A view of the Danish colony of Tranquebar with the Dansborg fortress in south east India, 1658.

- 12 April 1732 – King Christian VI signs charter of new Asiatic Company with 40-year monopoly on Asian trade with India and China. Both previous companies had failed due to the lack of continuity in trade. This time, the intention of the investors was "to place this Asiatic Trade in Our Realms and Territories on a more constant footing in time to come."
- 1730s – Denmark's Chinese and Indian trade stabilises, with cargo from India dominated by cotton fabrics from the Coromandel Coast and Bengal.
- 1752–1791 – Pepper procurement lodge established at Calicut.
- November 1754 – A meeting of Danish-Norwegian officials is held in Tranquebar. A decision is made to colonise the Andaman and Nicobar Islands to plant pepper, cinnamon, sugarcane, coffee, and cotton.
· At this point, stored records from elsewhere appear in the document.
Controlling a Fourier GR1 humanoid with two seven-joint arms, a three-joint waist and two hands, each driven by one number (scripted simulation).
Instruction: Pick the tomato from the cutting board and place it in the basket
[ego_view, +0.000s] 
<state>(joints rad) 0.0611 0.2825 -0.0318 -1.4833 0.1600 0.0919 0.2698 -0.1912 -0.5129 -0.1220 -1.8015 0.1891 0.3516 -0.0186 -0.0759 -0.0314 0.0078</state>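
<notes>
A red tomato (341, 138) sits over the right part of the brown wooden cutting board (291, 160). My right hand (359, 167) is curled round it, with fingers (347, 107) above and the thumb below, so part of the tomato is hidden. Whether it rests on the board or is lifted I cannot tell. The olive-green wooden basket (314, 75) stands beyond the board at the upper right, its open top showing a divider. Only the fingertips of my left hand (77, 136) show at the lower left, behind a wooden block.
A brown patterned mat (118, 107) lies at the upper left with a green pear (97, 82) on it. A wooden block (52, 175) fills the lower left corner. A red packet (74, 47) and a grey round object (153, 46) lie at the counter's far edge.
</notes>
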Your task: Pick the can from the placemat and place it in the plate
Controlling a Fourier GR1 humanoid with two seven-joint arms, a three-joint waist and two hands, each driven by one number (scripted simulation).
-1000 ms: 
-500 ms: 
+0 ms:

- December 1755 – Danish settlers arrive on Andaman Islands. The colony experiences outbreaks of malaria that saw the settlement abandoned periodically until 1848, when it was abandoned for good. This sporadic occupation led to encroachments of other colonial powers onto the islands including Austria and Britain.
- October 1755 – Frederiksnagore in Serampore, in present-day West Bengal.
- 1 January 1756 – The Nicobar Islands are declared Danish property under the name Frederiksøerne (Frederick's Islands).
- Cattle War starts over the stealing of cattle
- 1756–1760 – All colonisation efforts on the islands fail with settlers wiped out by malaria. Danish-Norwegian claims to the islands were later sold to the British.
- 1763 – Danish factory at Balasore, which was first opened in 1636, reopens again after receiving a farman from the Marathas. The British occupy Serampore for the year.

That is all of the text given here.